### Task instructions:
Copy every record below exactly as written, but leave out the pictures.

(Stored items)
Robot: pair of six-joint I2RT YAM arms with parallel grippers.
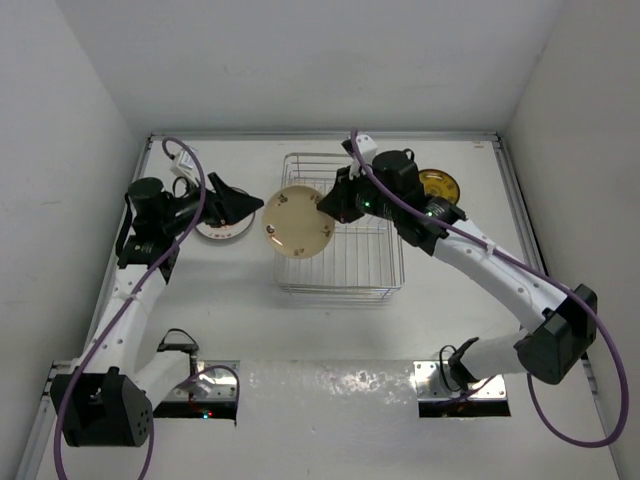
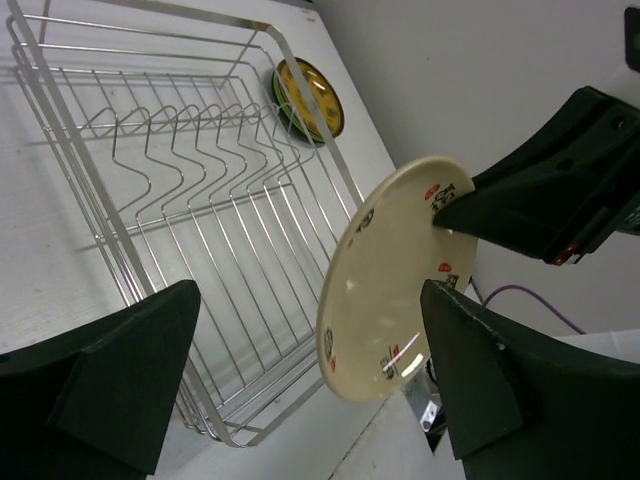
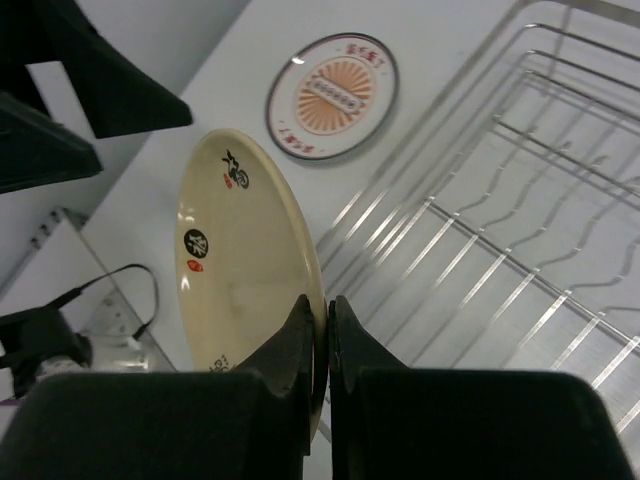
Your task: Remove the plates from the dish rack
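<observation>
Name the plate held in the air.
The cream plate, pinched on edge by the right fingers; the sunburst plate and yellow plate lie flat on the table.

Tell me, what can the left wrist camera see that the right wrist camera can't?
Only the left wrist camera: the yellow plate past the rack. Only the right wrist camera: the white plate with the orange sun, lying on the table. Both: the cream plate, pinched at its rim by the right hand, and the rack.
</observation>
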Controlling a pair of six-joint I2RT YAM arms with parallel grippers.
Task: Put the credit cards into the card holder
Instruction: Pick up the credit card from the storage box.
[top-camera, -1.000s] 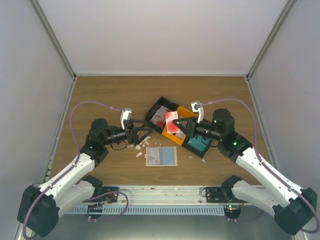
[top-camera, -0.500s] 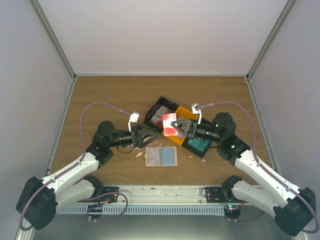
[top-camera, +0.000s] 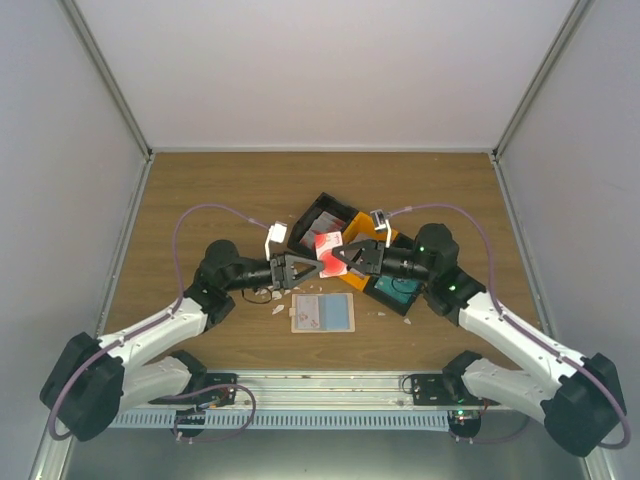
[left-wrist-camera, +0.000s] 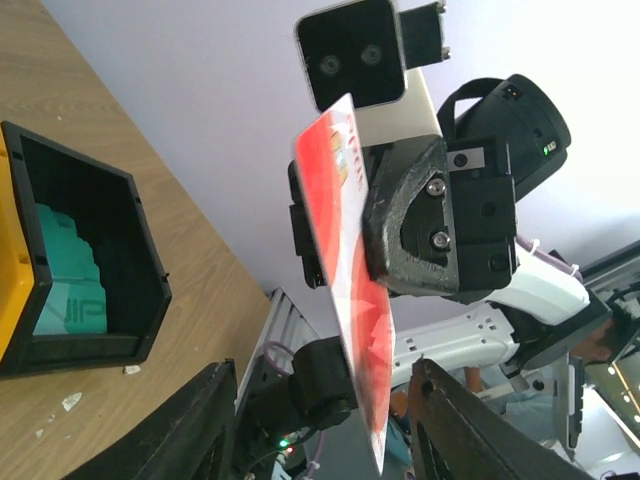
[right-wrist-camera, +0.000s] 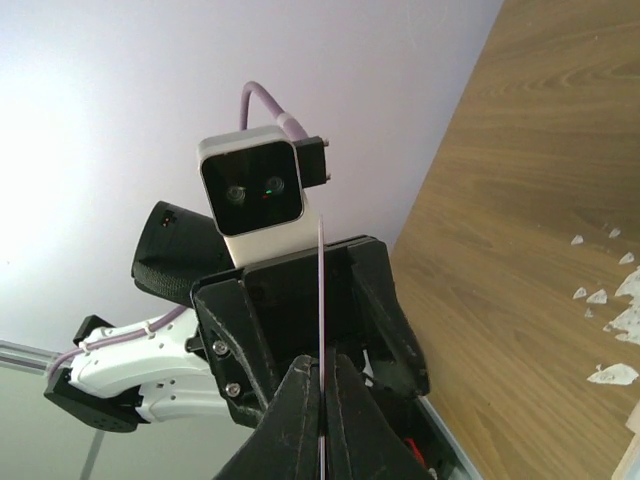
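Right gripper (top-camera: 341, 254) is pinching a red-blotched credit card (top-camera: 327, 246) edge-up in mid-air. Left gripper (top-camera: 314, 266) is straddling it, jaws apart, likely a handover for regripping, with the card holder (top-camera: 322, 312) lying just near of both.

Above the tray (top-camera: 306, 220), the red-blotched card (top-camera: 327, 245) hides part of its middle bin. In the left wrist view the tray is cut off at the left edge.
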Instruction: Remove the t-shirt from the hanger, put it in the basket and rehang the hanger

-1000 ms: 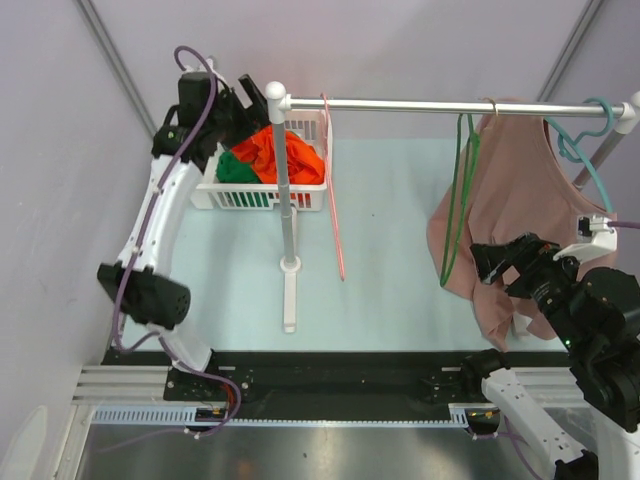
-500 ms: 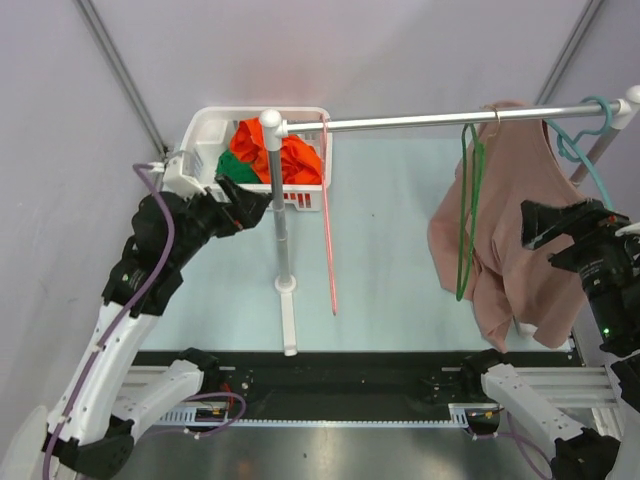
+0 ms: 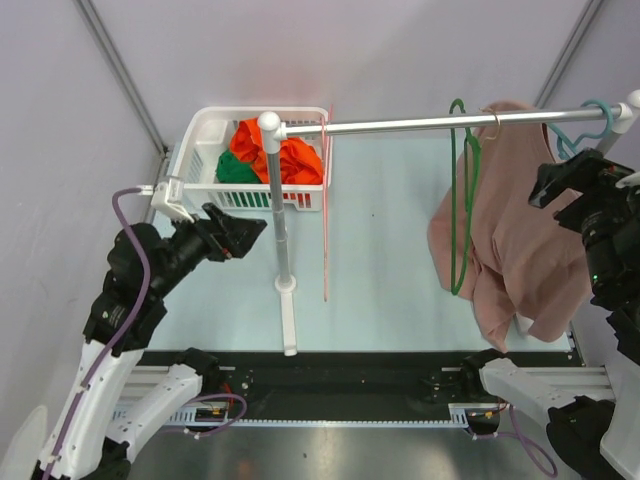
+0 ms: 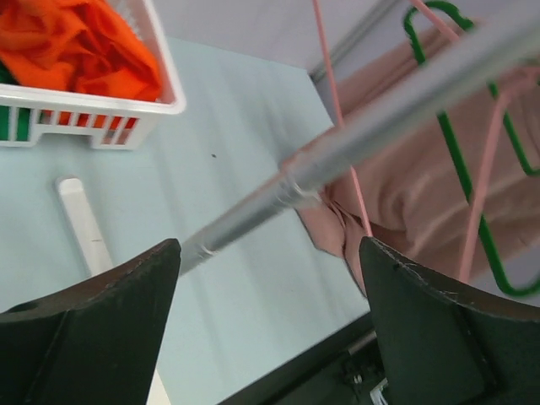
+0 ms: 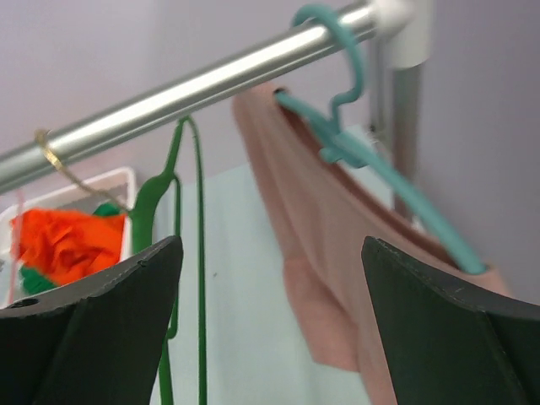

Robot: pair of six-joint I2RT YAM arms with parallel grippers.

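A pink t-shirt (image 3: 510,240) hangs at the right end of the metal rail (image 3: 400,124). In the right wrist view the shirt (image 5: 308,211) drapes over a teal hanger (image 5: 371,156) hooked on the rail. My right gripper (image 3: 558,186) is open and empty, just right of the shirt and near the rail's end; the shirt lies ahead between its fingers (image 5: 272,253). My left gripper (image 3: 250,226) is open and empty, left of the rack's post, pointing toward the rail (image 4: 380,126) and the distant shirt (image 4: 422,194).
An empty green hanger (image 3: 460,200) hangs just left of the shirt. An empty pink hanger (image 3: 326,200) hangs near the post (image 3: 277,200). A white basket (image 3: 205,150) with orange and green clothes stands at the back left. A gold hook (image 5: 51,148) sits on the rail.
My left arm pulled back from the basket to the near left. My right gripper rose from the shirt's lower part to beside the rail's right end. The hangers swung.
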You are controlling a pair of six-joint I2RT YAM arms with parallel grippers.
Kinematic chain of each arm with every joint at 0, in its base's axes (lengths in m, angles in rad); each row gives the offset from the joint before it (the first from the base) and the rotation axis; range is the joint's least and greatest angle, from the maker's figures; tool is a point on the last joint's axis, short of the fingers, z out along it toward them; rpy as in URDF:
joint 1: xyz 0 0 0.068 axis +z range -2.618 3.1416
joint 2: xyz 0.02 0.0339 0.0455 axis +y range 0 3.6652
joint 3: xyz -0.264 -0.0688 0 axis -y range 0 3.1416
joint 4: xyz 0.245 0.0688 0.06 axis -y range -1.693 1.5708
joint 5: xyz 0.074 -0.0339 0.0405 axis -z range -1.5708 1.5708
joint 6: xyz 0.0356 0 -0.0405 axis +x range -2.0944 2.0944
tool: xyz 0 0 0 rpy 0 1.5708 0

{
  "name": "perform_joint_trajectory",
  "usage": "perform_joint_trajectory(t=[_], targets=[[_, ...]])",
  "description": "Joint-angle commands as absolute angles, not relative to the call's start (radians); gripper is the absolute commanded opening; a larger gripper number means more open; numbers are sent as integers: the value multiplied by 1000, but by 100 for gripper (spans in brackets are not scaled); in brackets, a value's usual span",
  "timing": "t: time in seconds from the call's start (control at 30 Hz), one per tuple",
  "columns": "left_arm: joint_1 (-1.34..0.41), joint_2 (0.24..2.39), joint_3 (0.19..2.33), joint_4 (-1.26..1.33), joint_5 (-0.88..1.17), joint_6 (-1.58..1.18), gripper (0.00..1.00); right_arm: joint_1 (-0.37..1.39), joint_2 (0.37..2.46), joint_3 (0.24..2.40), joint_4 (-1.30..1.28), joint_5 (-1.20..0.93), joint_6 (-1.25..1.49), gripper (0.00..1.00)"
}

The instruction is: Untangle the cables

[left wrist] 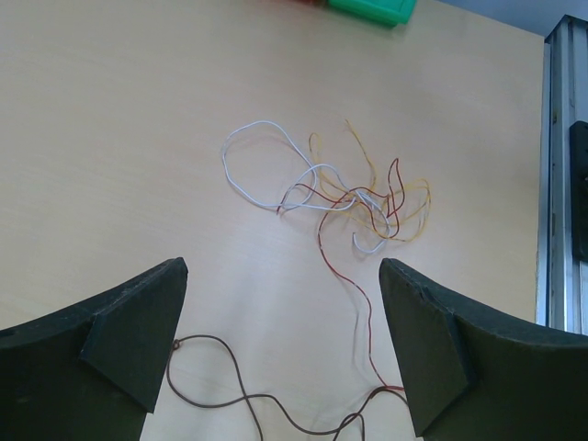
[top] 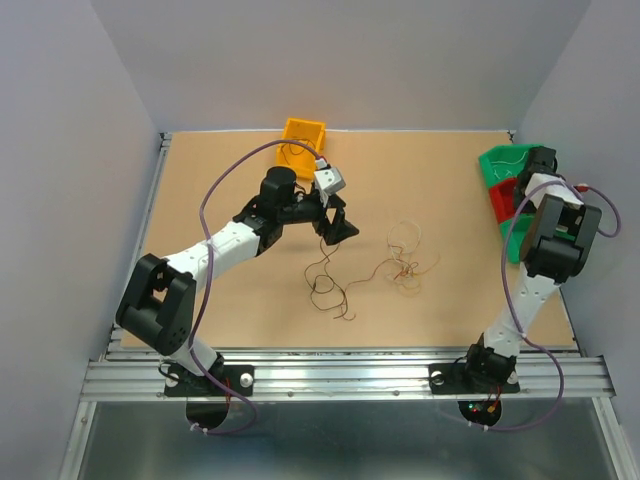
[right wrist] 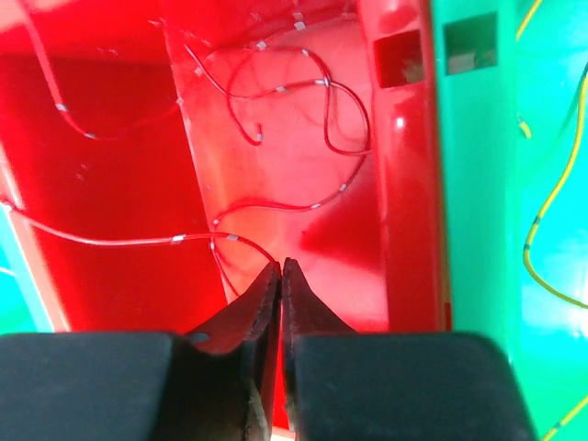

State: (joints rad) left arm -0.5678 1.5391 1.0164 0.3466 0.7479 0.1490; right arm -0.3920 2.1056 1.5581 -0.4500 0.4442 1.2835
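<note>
A loose tangle of white, tan-yellow and red cables (left wrist: 354,197) lies on the table ahead of my left gripper; it also shows in the top view (top: 405,265). A dark brown cable (left wrist: 230,372) runs on the table between my left fingers (left wrist: 129,340) and shows in the top view (top: 325,285). My left gripper (left wrist: 285,354) is open above it and holds nothing; it also shows in the top view (top: 337,224). My right gripper (right wrist: 280,266) is shut over the red bin (right wrist: 119,119), and a red wire (right wrist: 230,241) runs right into its tips.
A green bin (right wrist: 478,184) holding a yellow wire (right wrist: 551,230) stands beside the red bin at the table's right edge (top: 500,165). An orange bin (top: 303,135) sits at the back. A metal rail (left wrist: 560,184) borders the table.
</note>
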Motion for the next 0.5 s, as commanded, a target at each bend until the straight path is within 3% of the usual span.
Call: perform_joint_trajectory(t=[0.0,0.03,0.07,0.3,0.4,0.47], targets=[[-572,1539,1072,368,753,163,97,-370,2092,1632,-526,647,1282,25],[-571,1539,1072,367,753,161,97,-364,2082,1626,-528,664,1281,35],[-571,1543,1072,367,755,163,97,-359,2068,1621,-529,679,1276,38],[-572,1546,1077,362,758,160,97,-336,1982,1600,-534,721,1240,41],[-572,1540,1077,364,756,160,97,-328,1962,1601,-534,730,1221,51],[-572,1536,1075,364,755,163,97,-325,1953,1598,-534,736,1215,52]])
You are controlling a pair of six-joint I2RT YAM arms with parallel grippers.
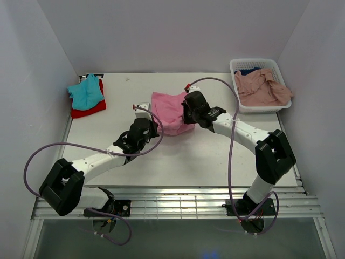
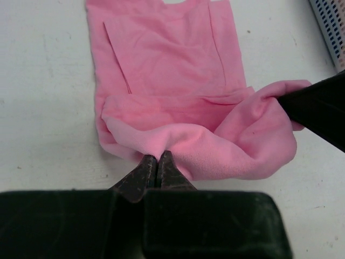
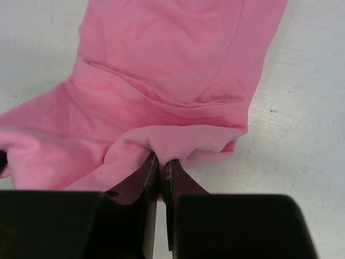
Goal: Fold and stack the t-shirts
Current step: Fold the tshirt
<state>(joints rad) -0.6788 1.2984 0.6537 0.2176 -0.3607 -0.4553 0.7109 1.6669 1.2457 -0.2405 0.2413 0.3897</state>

### Your solution:
Robot: pair of six-joint I2RT YAM arms with parallel grippers.
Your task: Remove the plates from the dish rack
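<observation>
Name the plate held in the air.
The cream plate, pinched on edge by the right fingers; the sunburst plate and yellow plate lie flat on the table.

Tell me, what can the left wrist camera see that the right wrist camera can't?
Only the left wrist camera: the yellow plate past the rack. Only the right wrist camera: the white plate with the orange sun, lying on the table. Both: the cream plate, pinched at its rim by the right hand, and the rack.
</observation>
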Controlling a pair of six-joint I2RT YAM arms with parallel grippers.
Task: Put the credit cards into the card holder
Instruction: Pick up the credit card from the storage box.
[top-camera, -1.000s] 
[top-camera, -0.500s] 
[top-camera, +0.000s] 
[left-wrist-camera, +0.000s] 
[right-wrist-camera, +0.000s] 
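Right gripper (top-camera: 341, 254) is pinching a red-blotched credit card (top-camera: 327, 246) edge-up in mid-air. Left gripper (top-camera: 314, 266) is straddling it, jaws apart, likely a handover for regripping, with the card holder (top-camera: 322, 312) lying just near of both.

Above the tray (top-camera: 306, 220), the red-blotched card (top-camera: 327, 245) hides part of its middle bin. In the left wrist view the tray is cut off at the left edge.
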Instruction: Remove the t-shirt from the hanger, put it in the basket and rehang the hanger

-1000 ms: 
-500 ms: 
+0 ms: 
+0 ms: 
+0 ms: 

Robot: pair of six-joint I2RT YAM arms with parallel grippers.

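A pink t-shirt (image 3: 510,240) hangs at the right end of the metal rail (image 3: 400,124). In the right wrist view the shirt (image 5: 308,211) drapes over a teal hanger (image 5: 371,156) hooked on the rail. My right gripper (image 3: 558,186) is open and empty, just right of the shirt and near the rail's end; the shirt lies ahead between its fingers (image 5: 272,253). My left gripper (image 3: 250,226) is open and empty, left of the rack's post, pointing toward the rail (image 4: 380,126) and the distant shirt (image 4: 422,194).
An empty green hanger (image 3: 460,200) hangs just left of the shirt. An empty pink hanger (image 3: 326,200) hangs near the post (image 3: 277,200). A white basket (image 3: 205,150) with orange and green clothes stands at the back left. A gold hook (image 5: 51,148) sits on the rail.
My left arm pulled back from the basket to the near left. My right gripper rose from the shirt's lower part to beside the rail's right end. The hangers swung.
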You are controlling a pair of six-joint I2RT YAM arms with parallel grippers.
Kinematic chain of each arm with every joint at 0, in its base's axes (lengths in m, angles in rad); each row gives the offset from the joint before it (the first from the base) and the rotation axis; range is the joint's least and greatest angle, from the maker's figures; tool is a point on the last joint's axis, short of the fingers, z out along it toward them; rpy as in URDF:
joint 1: xyz 0 0 0.068 axis +z range -2.618 3.1416
joint 2: xyz 0.02 0.0339 0.0455 axis +y range 0 3.6652
joint 3: xyz -0.264 -0.0688 0 axis -y range 0 3.1416
joint 4: xyz 0.245 0.0688 0.06 axis -y range -1.693 1.5708
joint 5: xyz 0.074 -0.0339 0.0405 axis -z range -1.5708 1.5708
joint 6: xyz 0.0356 0 -0.0405 axis +x range -2.0944 2.0944
tool: xyz 0 0 0 rpy 0 1.5708 0

{
  "name": "perform_joint_trajectory",
  "usage": "perform_joint_trajectory(t=[_], targets=[[_, ...]])",
  "description": "Joint-angle commands as absolute angles, not relative to the call's start (radians); gripper is the absolute commanded opening; a larger gripper number means more open; numbers are sent as integers: the value multiplied by 1000, but by 100 for gripper (spans in brackets are not scaled); in brackets, a value's usual span",
  "timing": "t: time in seconds from the call's start (control at 30 Hz), one per tuple",
  "columns": "left_arm: joint_1 (-1.34..0.41), joint_2 (0.24..2.39), joint_3 (0.19..2.33), joint_4 (-1.26..1.33), joint_5 (-0.88..1.17), joint_6 (-1.58..1.18), gripper (0.00..1.00); right_arm: joint_1 (-0.37..1.39), joint_2 (0.37..2.46), joint_3 (0.24..2.40), joint_4 (-1.30..1.28), joint_5 (-1.20..0.93), joint_6 (-1.25..1.49), gripper (0.00..1.00)"
}

The instruction is: Untangle the cables

[left wrist] 
[top] 
[right wrist] 

State: (joints rad) left arm -0.5678 1.5391 1.0164 0.3466 0.7479 0.1490; right arm -0.3920 2.1056 1.5581 -0.4500 0.4442 1.2835
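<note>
A loose tangle of white, tan-yellow and red cables (left wrist: 354,197) lies on the table ahead of my left gripper; it also shows in the top view (top: 405,265). A dark brown cable (left wrist: 230,372) runs on the table between my left fingers (left wrist: 129,340) and shows in the top view (top: 325,285). My left gripper (left wrist: 285,354) is open above it and holds nothing; it also shows in the top view (top: 337,224). My right gripper (right wrist: 280,266) is shut over the red bin (right wrist: 119,119), and a red wire (right wrist: 230,241) runs right into its tips.
A green bin (right wrist: 478,184) holding a yellow wire (right wrist: 551,230) stands beside the red bin at the table's right edge (top: 500,165). An orange bin (top: 303,135) sits at the back. A metal rail (left wrist: 560,184) borders the table.
</note>
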Motion for the next 0.5 s, as commanded, a target at each bend until the straight path is within 3% of the usual span.
Call: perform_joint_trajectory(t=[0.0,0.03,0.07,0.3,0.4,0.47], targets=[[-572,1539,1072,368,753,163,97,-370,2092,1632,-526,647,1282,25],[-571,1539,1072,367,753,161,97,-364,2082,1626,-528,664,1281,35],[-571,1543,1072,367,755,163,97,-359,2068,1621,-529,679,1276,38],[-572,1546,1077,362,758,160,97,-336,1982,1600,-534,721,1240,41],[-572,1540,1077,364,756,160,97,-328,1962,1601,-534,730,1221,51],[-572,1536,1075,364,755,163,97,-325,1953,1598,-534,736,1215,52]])
You are controlling a pair of six-joint I2RT YAM arms with parallel grippers.
Goal: Fold and stack the t-shirts
Current step: Fold the tshirt
<state>(joints rad) -0.6788 1.2984 0.6537 0.2176 -0.3607 -0.4553 0.7109 1.6669 1.2457 -0.2405 0.2413 0.3897</state>

That concludes the answer to the exercise.